** What you should do **
Check each line of the material below, and copy it if it holds the string "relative".

** Dataset records **
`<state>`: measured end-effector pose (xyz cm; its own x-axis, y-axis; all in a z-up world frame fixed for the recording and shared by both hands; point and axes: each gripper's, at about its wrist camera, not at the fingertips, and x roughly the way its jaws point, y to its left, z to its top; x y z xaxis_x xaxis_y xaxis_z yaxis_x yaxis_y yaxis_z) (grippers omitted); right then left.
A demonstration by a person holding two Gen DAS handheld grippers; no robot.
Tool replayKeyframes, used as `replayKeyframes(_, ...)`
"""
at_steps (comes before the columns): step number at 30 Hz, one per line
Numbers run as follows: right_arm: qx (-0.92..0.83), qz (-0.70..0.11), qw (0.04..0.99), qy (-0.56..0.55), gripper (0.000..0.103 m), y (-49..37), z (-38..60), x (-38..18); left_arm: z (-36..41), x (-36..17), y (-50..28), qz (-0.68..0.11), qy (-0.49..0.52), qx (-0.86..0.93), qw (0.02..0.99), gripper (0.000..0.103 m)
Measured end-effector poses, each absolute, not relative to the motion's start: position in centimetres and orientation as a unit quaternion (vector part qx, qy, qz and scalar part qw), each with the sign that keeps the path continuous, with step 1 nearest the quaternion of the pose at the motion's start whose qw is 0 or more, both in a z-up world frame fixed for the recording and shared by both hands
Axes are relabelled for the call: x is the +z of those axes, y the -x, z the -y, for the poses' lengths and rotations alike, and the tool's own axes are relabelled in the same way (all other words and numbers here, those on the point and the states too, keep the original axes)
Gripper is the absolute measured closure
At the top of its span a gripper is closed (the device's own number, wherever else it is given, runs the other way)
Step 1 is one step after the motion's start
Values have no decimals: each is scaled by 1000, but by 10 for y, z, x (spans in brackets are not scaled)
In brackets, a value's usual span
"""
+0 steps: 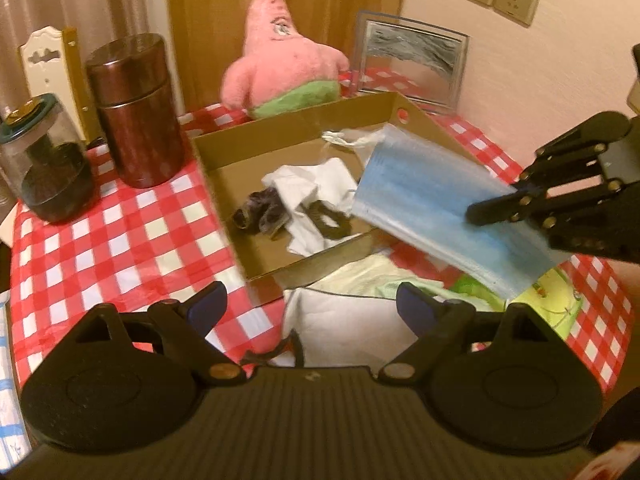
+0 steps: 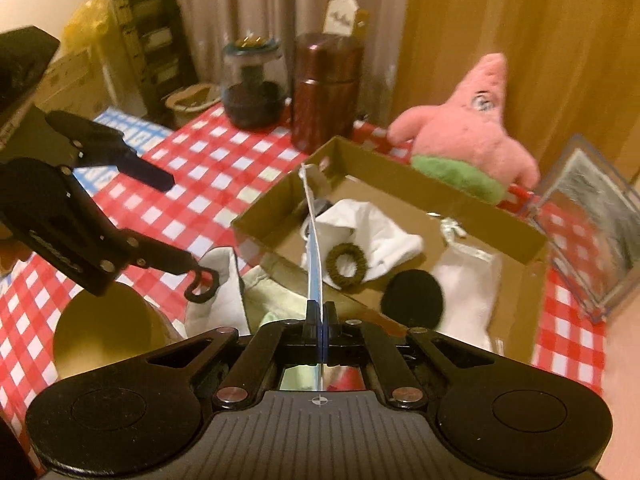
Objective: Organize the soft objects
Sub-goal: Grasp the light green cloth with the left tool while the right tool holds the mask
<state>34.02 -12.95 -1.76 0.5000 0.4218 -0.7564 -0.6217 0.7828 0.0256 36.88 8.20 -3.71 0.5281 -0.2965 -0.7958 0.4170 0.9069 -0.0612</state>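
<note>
A blue face mask (image 1: 424,196) hangs over the near right corner of an open cardboard box (image 1: 296,126), with my right gripper (image 1: 494,206) shut on its edge. From the right wrist the mask (image 2: 313,236) shows edge-on, running up from the closed right gripper (image 2: 320,312). In the box (image 2: 400,168) lie a white cloth (image 2: 372,232), a brown hair tie (image 2: 346,266), a black round puff (image 2: 412,300) and a white pouch (image 2: 468,288). My left gripper (image 1: 312,308) stands open and empty over a white cloth (image 1: 344,324) in front of the box. A pink star plush (image 1: 280,60) stands behind the box.
On the red-checked tablecloth (image 1: 120,240), a brown canister (image 1: 136,112) and a glass jar (image 1: 48,168) stand left of the box. A framed mirror (image 1: 412,60) leans on the wall at the back right. Pale green and yellow cloths (image 1: 556,296) lie by the box's front.
</note>
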Motion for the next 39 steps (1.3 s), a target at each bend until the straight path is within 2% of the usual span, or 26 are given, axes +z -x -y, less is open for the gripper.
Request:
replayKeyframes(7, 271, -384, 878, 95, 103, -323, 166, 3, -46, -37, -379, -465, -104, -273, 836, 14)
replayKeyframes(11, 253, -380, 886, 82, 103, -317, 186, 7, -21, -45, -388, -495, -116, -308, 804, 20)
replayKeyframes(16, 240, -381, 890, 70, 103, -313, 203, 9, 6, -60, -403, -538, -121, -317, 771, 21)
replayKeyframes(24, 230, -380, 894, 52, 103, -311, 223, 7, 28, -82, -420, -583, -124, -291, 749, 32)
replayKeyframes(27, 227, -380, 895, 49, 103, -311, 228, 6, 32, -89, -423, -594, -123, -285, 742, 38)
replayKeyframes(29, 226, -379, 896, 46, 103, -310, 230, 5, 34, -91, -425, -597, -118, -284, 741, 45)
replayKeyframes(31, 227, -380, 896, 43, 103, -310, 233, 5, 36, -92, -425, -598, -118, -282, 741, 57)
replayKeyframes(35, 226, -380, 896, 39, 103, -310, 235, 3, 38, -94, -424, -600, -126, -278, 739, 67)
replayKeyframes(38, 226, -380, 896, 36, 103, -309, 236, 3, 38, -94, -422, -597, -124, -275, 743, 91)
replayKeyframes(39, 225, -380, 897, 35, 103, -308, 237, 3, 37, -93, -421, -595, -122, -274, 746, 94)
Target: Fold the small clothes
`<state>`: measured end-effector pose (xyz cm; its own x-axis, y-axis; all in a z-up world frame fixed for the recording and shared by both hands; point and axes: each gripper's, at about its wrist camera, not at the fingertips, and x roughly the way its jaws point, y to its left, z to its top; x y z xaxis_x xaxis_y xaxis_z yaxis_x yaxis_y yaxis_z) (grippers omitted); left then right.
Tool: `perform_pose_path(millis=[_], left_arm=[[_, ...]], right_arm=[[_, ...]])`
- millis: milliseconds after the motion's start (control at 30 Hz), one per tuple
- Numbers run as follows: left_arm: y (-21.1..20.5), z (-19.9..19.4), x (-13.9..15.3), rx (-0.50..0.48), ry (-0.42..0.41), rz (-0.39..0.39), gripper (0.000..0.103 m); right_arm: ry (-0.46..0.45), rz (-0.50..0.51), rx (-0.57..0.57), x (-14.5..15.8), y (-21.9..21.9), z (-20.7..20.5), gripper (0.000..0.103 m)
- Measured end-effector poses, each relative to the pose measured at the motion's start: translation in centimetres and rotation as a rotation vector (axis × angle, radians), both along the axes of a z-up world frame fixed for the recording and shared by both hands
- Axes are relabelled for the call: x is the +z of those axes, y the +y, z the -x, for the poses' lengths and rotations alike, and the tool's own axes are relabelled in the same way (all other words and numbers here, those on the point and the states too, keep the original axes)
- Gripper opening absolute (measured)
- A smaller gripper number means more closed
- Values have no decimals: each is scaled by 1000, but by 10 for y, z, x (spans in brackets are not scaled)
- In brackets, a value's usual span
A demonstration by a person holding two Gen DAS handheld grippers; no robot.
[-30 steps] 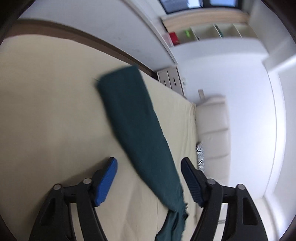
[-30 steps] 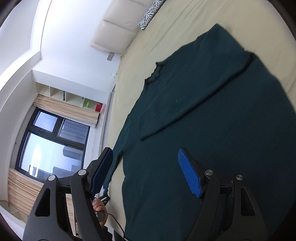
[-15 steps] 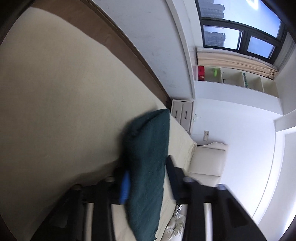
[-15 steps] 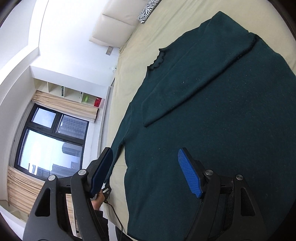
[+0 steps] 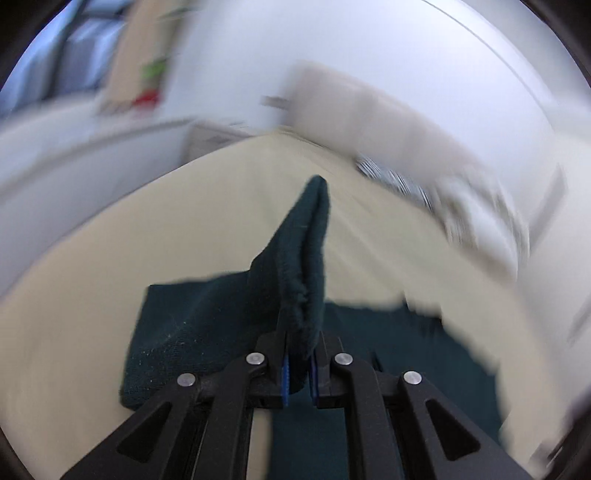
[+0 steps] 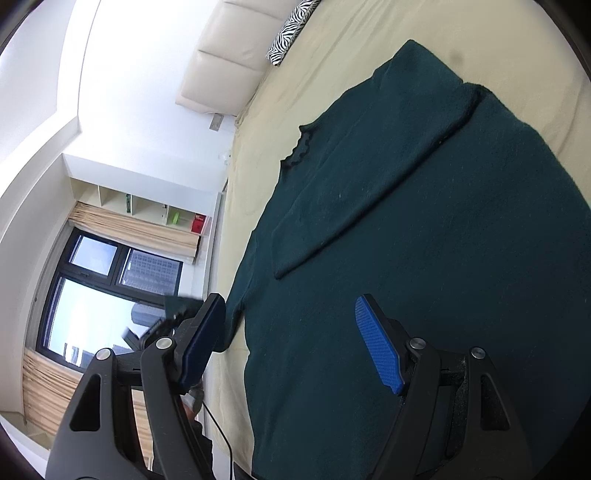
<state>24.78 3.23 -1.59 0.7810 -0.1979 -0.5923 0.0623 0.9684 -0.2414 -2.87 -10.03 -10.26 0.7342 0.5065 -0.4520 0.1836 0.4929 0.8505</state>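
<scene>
Cream bedding covers the bed, with a padded headboard and a zebra-striped pillow at its far end, and a large window at the side of the room. On this bed lies the dark green sweater, spread flat with one sleeve folded diagonally across the body. The right gripper hovers above the lower part of the sweater with its jaws wide apart; the blue pads do not touch the cloth. The left gripper has its jaws narrow, pressed together on the other sleeve, which stands up between the fingers as a folded ridge and points forward to the headboard. Below it, more of the sweater lies on the bedding. The left view is strongly blurred, so small details of the room are not clear there. One second ago the left jaws were wide open around the sleeve lying flat on the bed; half a second ago they were closing on it; now the sleeve is lifted and the camera looks in another direction, over the sweater body. The right gripper has hardly changed, only the view is shifted a little over the sweater.
</scene>
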Motion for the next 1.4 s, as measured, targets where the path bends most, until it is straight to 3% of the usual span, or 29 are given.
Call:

** Answer section **
Measured end-effector poses, each absolute, not relative to the motion's start: position in centimetres and orientation as a unit quaternion (vector part qx, qy, qz and scalar part qw), each with the sign that keeps the path continuous, with step 1 nearest the quaternion of the pose at the motion's start whose qw is 0 or more, both in a z-up world frame fixed for the recording and shared by both hands
- Measured end-effector poses, each relative to the pose measured at the motion's start: translation in centimetres and rotation as a rotation vector (axis × angle, radians), both along the axes of a z-up world frame fixed for the recording and shared by both hands

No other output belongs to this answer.